Our group has been developing automated techniques for acquiring disease-specific associations from both the biomedical literature and patient record1. The main goal of this previous work was to discover the commonalities and differences in disease-drug knowledge among these disparate text sources. The present study builds upon this work by extending these methods to explore changes in the medications associated with related diseases over time. This paper describes a semi-automated approach to detecting disease-drug trends based on information extracted from RCTs in Medline and discharge summaries spanning a ten-year period at New York-Presbyterian Hospital (NYP). As proof of concept, we report on initial results in trend detection using these disparate text sources for two diseases: acquired immunodeficiency syndrome and asthma.
BACKGROUND
Trend Detection in Text
There have been several reports of general approaches and systems for discovering or detecting trends in textual data2. In these studies, a trend has been defined as “a specific subsequence of the history of a phrase that satisfies the users’ query over the histories”3 or “a clinically significant pattern in a sequence of time-ordered data”4. In a survey on emerging trend detection, Kontostathis and colleagues reported on automated and semi-automated systems developed for identifying topic areas that were growing in interest and utility over time5. These included systems for discovering and visualizing trends among patent data (PatentMiner3) and topics covered in a specific corpus (TimeMines6). From an industrial viewpoint, these systems may be valuable for purposes such as comparing past and current activities of a company or becoming aware of new developments in science, technology, or business. Other studies have discussed studying temporal changes in literature to support scientific research (research fronts and intellectual bases)7–10 and evidence-based medicine11,12. These projects have involved the use of Medline and the Web of Science for investigating research activities for aspirin7, anthrax8, heart diseases and lung cancer9,12, and the global prevalence of diseases10.
Related Work
A number of studies have been concerned with extracting co-occurrence data from the biomedical literature (i.e., Medline) and clinical narrative. In several of the reports, MeSH or NLP systems have been used to extract disease-drug pairs and summarize drug information from these disparate text sources13–15.
MedLEE16–18 and BioMedLEE19,20 are NLP systems at our institution that have been used for a variety of clinical and biomedical applications. While MedLEE is used to extract and encode information in clinical narrative, BioMedLEE is focused on extracting and structuring biomedical entities and relations in biomedical literature, including phenotypic and genotypic information. Both systems produce a set of primary findings (e.g., problem, procedure, and medication) along with associated modifiers (e.g., certainty, status, change, and body location) for a given document (e.g., discharge summary or Medline article). For example, in the sentence “His past medical history is significant for asthma” from a discharge summary, MedLEE extracts asthma as a primary finding with type problem where modifiers include certainty and status with values high certainty and past history, respectively. Codes may be available for primary findings as well as certain modifiers and are represented as additional modifiers called code. For this study, MedLEE and BioMedLEE generated UMLS codes to clinical findings (e.g., C0004096 corresponds to Asthma and C0001927 corresponds to Albuterol).

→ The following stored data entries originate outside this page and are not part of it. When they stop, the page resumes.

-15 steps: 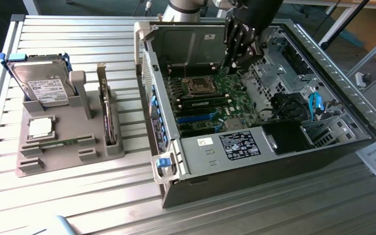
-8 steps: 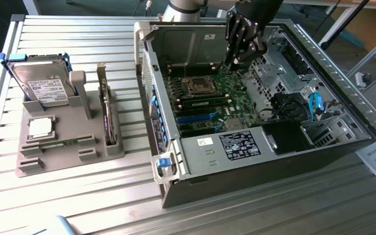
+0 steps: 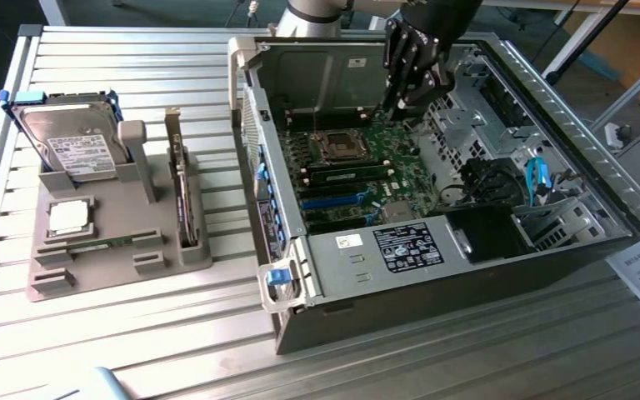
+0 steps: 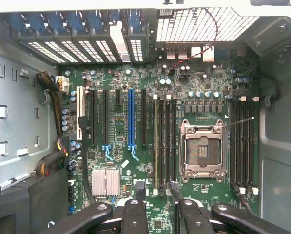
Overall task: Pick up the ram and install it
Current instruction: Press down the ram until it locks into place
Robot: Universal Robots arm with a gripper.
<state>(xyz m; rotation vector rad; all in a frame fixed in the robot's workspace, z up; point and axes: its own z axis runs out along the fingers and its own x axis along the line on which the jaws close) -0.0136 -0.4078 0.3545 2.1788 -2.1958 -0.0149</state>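
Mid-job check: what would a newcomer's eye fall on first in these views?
The open computer case on the exterior view's right, its green motherboard bared with an empty processor socket. The open gripper hangs inside it over the board, holding nothing. On the exterior view's left, a grey holder carries a hard drive.

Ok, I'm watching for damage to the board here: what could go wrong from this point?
The open, empty pincer hangs inside the case over the motherboard; a low move might scrape the open processor socket or the slots beside it. The ram lies on the grey holder outside, so a trip there could clip the case's wall.
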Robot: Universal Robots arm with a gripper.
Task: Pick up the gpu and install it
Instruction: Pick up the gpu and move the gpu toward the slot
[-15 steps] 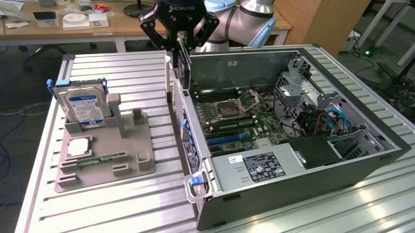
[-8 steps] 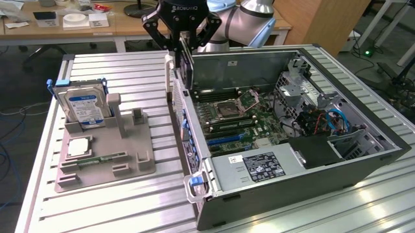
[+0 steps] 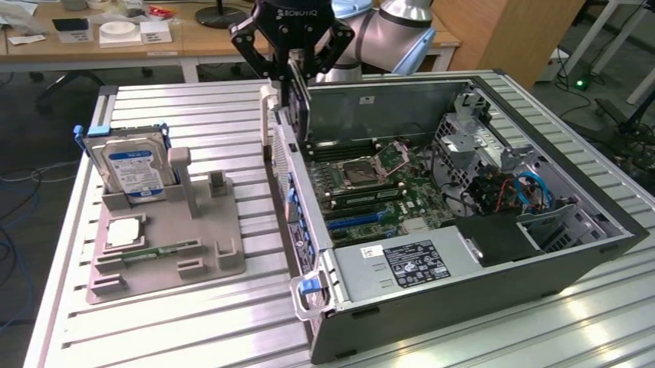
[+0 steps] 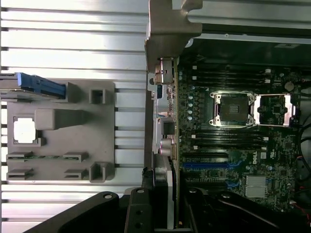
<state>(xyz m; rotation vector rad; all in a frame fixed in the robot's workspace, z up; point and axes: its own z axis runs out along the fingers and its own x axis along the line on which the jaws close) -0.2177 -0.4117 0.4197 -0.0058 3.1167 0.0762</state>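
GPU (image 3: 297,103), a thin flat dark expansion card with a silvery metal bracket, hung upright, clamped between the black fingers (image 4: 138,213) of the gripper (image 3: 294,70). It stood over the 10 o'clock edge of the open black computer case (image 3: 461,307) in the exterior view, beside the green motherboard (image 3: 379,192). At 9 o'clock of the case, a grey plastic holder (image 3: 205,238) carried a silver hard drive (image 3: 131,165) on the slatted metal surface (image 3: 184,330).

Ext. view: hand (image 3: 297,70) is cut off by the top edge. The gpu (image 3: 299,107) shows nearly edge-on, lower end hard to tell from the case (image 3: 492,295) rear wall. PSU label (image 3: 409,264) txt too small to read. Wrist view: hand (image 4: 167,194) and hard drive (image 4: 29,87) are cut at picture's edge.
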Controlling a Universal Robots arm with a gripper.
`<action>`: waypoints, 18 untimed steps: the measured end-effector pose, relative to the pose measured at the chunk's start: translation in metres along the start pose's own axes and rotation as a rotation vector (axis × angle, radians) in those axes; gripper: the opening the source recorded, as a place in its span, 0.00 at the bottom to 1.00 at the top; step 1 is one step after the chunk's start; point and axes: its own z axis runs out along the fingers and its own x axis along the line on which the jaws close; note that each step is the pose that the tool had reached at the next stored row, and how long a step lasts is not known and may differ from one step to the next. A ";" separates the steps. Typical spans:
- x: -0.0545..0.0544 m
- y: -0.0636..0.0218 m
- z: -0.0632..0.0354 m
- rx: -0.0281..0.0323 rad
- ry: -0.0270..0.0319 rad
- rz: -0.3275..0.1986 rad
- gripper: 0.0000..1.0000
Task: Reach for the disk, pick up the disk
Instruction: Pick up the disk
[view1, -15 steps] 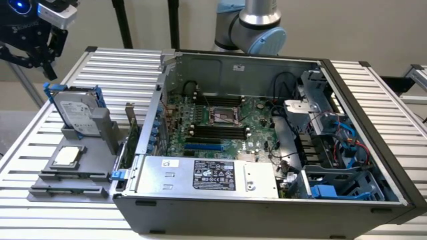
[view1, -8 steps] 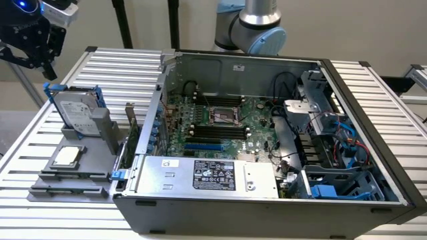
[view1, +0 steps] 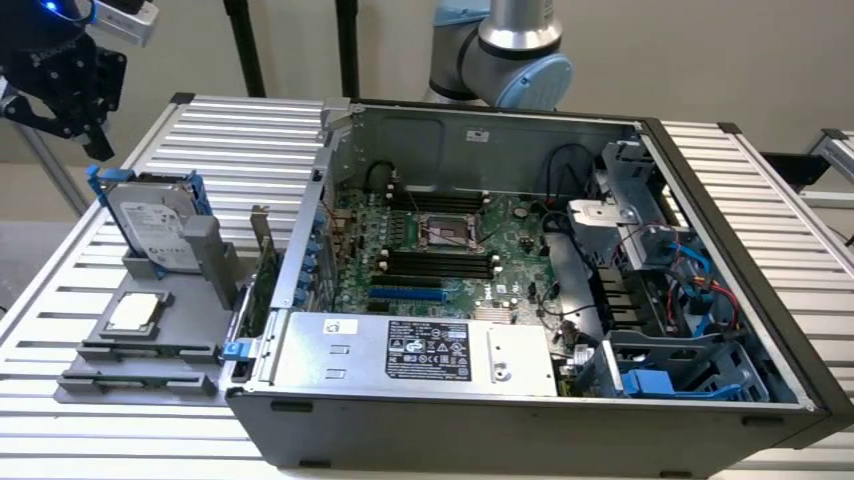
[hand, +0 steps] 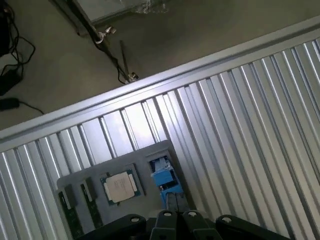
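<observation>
Above the far corner of the table (view1: 240, 130) at the exterior view's left, the black claw (view1: 91, 135) is seen hanging in the air, well clear of everything beneath it. In the wrist view the claw (hand: 179, 216) is shown with its fingers (hand: 166, 216) drawn together, only a thin dark line being left between them, and nothing is gripped. The disk (view1: 154, 225) is found below the claw and slightly toward the exterior view's right of it, untouched. It is stood on edge, leaning a little, in a grey holder (view1: 200, 262), with its white label turned to the camera and its blue frame visible along its edges. In the wrist view the disk (hand: 163, 177) is seen edge-on from above, just beside a square silver chip (hand: 120, 187), and two narrow green memory sticks (hand: 94, 212) are laid beyond the chip. In the exterior view the chip (view1: 134, 312) is laid flat on a grey tray (view1: 94, 330), nearer the camera than the disk. An open computer case (view1: 534, 440) is set on the ribbed metal table at the exterior view's right of the holder, its motherboard (view1: 441, 235) and silver power supply box (view1: 414, 350) being exposed. The robot arm (view1: 514, 50) is seen behind the case.
</observation>
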 end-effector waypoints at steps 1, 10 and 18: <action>0.000 0.0000 0.0000 0.0000 0.0006 -0.018 0.11; 0.000 0.0000 0.0000 0.0004 0.0062 -0.180 0.11; -0.001 -0.0034 0.0003 0.0006 0.0093 -0.270 0.11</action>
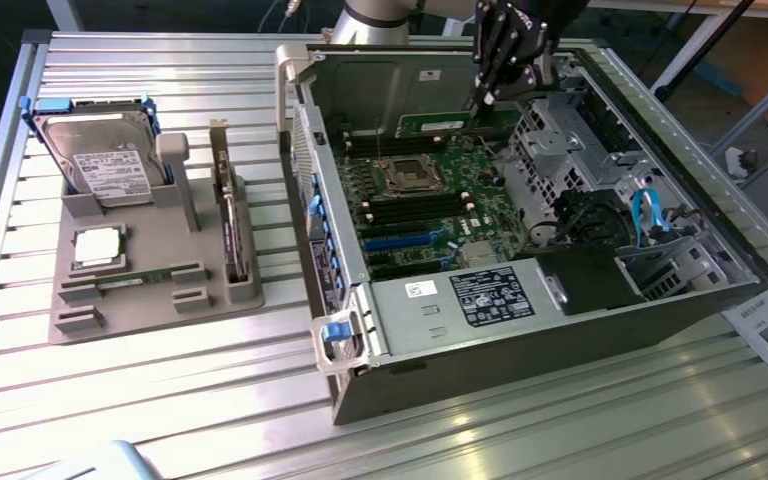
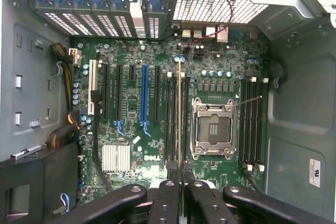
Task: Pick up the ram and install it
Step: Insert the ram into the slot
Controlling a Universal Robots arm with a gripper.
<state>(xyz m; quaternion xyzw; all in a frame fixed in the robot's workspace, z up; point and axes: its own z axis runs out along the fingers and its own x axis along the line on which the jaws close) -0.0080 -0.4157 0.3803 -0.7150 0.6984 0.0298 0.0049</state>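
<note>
My gripper (image 1: 490, 100) hangs inside the open computer case (image 1: 531, 345), near its back wall. It is shut on the ram (image 1: 435, 125), a long thin green board held level above the motherboard (image 1: 424, 215). In the wrist view the ram (image 2: 179, 108) shows edge-on as a thin line running out from between the black fingers (image 2: 165, 198) of the gripper (image 2: 180, 174). It lines up over the dark memory slots (image 2: 177, 124) beside the empty CPU socket (image 2: 212, 129), and I cannot tell whether it touches them.
A second bank of memory slots (image 2: 251, 124) lies on the socket's other side. Blue and black expansion slots (image 2: 143, 98) and a heatsink (image 2: 115, 157) sit nearby. At the exterior view's left a grey holder (image 1: 157, 300) carries a hard drive (image 1: 101, 160), a silver CPU (image 1: 99, 247) and an upright card (image 1: 228, 225).
</note>
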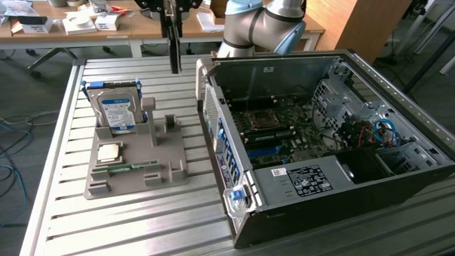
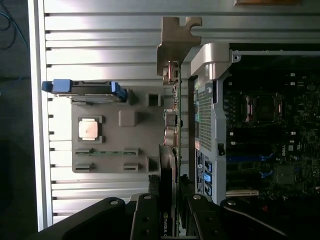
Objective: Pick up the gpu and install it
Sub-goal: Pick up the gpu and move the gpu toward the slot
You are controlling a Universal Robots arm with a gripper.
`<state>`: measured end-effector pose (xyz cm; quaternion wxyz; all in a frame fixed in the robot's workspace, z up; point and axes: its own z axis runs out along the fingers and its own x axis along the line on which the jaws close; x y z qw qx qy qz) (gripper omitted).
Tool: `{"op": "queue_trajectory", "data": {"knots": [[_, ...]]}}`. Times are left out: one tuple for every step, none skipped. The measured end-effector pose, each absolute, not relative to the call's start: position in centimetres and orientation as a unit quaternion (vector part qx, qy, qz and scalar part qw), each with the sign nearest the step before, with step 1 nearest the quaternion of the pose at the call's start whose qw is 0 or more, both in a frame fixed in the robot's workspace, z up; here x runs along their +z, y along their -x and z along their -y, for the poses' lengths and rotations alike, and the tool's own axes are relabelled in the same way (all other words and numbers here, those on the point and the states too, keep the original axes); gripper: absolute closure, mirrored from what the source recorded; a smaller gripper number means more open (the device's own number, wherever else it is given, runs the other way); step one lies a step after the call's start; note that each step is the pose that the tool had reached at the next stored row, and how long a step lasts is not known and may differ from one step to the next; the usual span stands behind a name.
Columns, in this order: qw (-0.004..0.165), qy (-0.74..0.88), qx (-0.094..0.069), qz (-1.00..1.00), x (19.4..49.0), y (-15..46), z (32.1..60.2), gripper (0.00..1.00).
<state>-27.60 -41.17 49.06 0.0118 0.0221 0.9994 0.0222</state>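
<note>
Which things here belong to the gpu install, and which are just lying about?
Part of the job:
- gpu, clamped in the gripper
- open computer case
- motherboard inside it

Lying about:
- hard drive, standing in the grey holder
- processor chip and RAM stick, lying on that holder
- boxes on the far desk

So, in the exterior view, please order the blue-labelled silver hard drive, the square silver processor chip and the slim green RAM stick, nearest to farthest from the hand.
From the hand:
1. blue-labelled silver hard drive, upright at the grey holder's far end.
2. square silver processor chip, flat, mid-holder.
3. slim green RAM stick, flat, towards the front.
</note>
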Motion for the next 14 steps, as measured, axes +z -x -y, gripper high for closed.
{"op": "queue_trajectory", "data": {"knots": [[0.012,-0.022,0.022,-0.999,49.1,27.2,41.2,0.74],[0.011,-0.022,0.022,-0.999,49.1,26.8,41.2,0.74],[0.011,-0.022,0.022,-0.999,49.1,26.4,41.2,0.74],[0.011,-0.022,0.022,-0.999,49.1,26.0,41.2,0.74],[0.011,-0.022,0.022,-0.999,49.1,25.5,41.2,0.74],[0.010,-0.022,0.022,-0.999,49.1,25.1,41.2,0.74],[0.010,-0.022,0.022,-0.999,49.1,24.6,41.2,0.74],[0.010,-0.022,0.022,-0.999,49.1,24.2,41.2,0.74],[0.009,-0.022,0.022,-0.999,49.1,23.7,41.2,0.74],[0.009,-0.022,0.022,-0.999,49.1,23.2,41.2,0.74],[0.009,-0.022,0.022,-0.999,49.1,22.8,41.2,0.74],[0.008,-0.022,0.022,-0.999,49.1,22.3,41.2,0.74],[0.008,-0.022,0.022,-0.999,49.1,21.9,41.2,0.74],[0.008,-0.022,0.022,-0.999,49.1,21.4,41.2,0.74]]}}
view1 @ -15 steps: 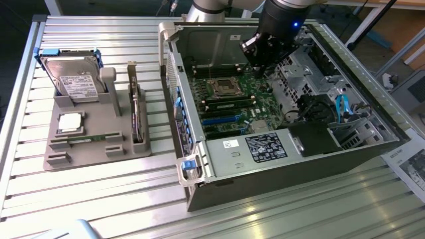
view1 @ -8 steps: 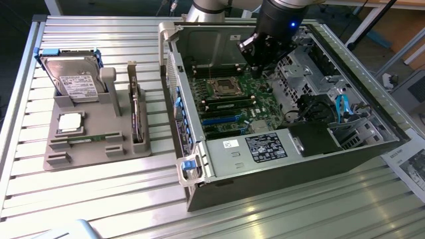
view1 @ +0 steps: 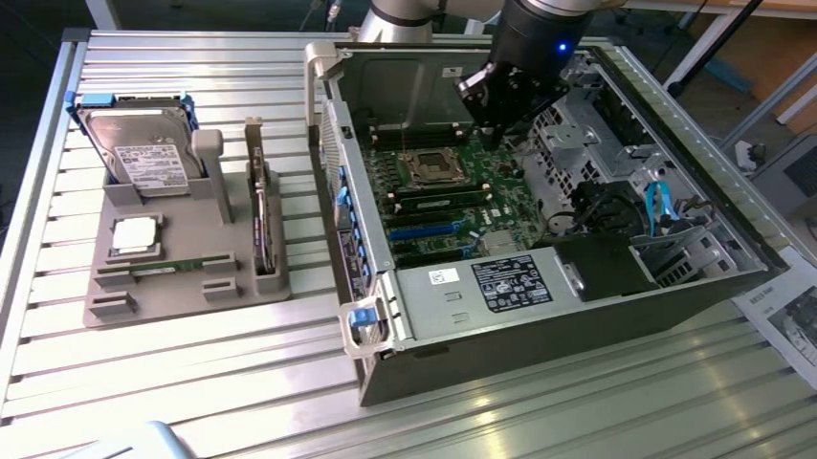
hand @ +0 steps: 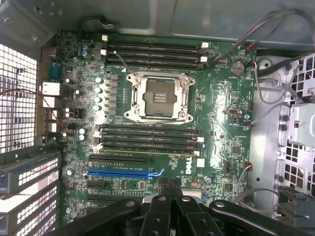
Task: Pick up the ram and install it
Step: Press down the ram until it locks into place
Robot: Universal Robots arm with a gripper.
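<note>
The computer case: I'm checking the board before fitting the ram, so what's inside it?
Inside the case lie the green motherboard, an empty processor socket and memory slots. The shut end effector covers the board's near edge.

The arm has a pale grey, rounded tube section near its upper end, joined to a broad black cylindrical wrist housing with a smooth matte skin. A small blue light glows on the side of that housing. Below it sits the gripper, all black, built of angular linkage bars. In the wrist view the gripper shows black jointed bars with round pivot pins and two narrow jaws pressed together.
</note>
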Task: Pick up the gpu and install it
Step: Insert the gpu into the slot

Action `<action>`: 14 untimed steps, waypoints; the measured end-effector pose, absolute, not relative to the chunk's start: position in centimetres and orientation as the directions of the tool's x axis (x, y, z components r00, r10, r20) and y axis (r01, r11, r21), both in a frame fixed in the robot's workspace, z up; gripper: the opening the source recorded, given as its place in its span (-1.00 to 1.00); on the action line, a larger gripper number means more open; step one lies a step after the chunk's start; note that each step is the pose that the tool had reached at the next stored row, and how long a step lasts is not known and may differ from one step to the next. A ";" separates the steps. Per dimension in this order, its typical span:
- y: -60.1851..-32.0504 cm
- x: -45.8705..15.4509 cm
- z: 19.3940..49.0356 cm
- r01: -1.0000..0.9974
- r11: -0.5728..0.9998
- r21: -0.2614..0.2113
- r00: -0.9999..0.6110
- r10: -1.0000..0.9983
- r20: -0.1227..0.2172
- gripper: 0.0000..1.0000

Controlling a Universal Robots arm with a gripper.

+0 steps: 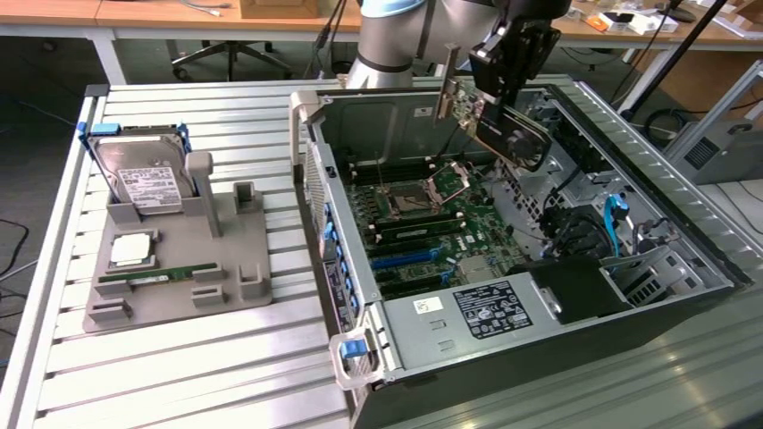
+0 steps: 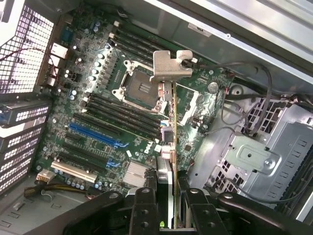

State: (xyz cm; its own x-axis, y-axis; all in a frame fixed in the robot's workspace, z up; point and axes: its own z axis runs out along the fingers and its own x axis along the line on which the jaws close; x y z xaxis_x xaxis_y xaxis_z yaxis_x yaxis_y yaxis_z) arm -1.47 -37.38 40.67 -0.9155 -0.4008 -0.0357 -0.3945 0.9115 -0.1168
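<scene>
The gpu (image 1: 521, 136) hangs tilted in the air above the open computer case (image 1: 313, 161), over the motherboard (image 1: 435, 210) near its processor socket. My gripper (image 1: 506, 88) is shut on the card's upper edge. In the wrist view the gpu (image 2: 173, 122) shows edge-on, with its silver end bracket (image 2: 171, 66) at the far end. It is clamped between the two black fingers (image 2: 145, 208) of the gripper (image 2: 171, 213). Beneath it lie the motherboard (image 2: 88, 78) and its blue expansion slot (image 2: 95, 134). The card is clear of the board.
A grey fixture (image 1: 245, 281) on the slatted table, at the exterior view's left, holds a hard drive (image 1: 143, 179), a processor (image 1: 131, 250) and a green RAM stick (image 1: 161, 275). Inside the case are a power supply (image 1: 477, 308), cables (image 1: 614, 219) and a drive cage (image 2: 266, 152).
</scene>
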 end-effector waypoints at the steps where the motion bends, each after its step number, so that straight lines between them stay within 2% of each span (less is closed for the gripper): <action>1: -37.4 -1.5 40.7 -0.399 0.910 -0.117 -0.914 -0.405 -0.036 -0.47; 14: -37.4 -1.5 40.7 -0.451 0.885 -0.117 -0.889 -0.457 -0.036 -0.47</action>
State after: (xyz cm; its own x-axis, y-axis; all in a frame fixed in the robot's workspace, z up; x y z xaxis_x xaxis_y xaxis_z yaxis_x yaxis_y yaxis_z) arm -1.47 -37.38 40.67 -0.8885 -0.4574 -0.0358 -0.4509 0.8849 -0.1167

Our group has been performing studies for extracting disease-finding and disease-drug associations from clinical and biomedical documents. Cao et al. applied MedLEE to a set of discharge summaries and developed a statistical methodology for the automated generation of medical problem lists21,22. We adapted and extended the methods used by Cao and colleagues in order to acquire disease-drug associations from both the patient record (i.e., discharge summaries from 2003 and 2004) and biomedical literature (i.e., Medline RCTs focused on drug therapy in the 2006 Medline baseline)1. This ‘disease-drug association’ study involved extracting disease and drug entities (based on MeSH and BioMedLEE for the literature and processing of clinical narrative by MedLEE), mapping trade name drugs to their generic names where possible using drug knowledge sources, and applying the various statistical techniques to produce lists of associated generic drugs for a set of eight diseases (acquired immunodeficiency syndrome, asthma, breast neoplasms, congestive heart failure, diabetes mellitus, Parkinson’s disease, pneumonia, and schizophrenia). We found that the overall approach was effective and for the most part, the associations were consistent between the disparate text sources. The present study builds upon this work by expanding the approach to explore disease-drug trends in the patient record and how they correspond with knowledge in the literature.
METHODS & RESULTS
Overview
This study was a retrospective, descriptive study involving the analysis of two primary data sources: (1) ten years of discharge summaries authored by physicians at NYP and (2) RCTs published in electronic form in the 2006 Medline baseline. Both text sources were analyzed using NLP to detect emerging or disappearing medications for our chosen diseases. We selected two diseases, which we felt exemplified different paces of change: one rapidly evolving clinical domain (HIV/AIDS) and one more established clinical domain (asthma). The principal study measures were: (1) proportion of discharge summaries mentioning the use of medications for patients with the diseases and (2) frequency of RCTs for drugs used for these diseases. To discover trends, we generated graphical representations of the results. Clinical experts (practicing physicians and informaticians) then reviewed the trends for face validity.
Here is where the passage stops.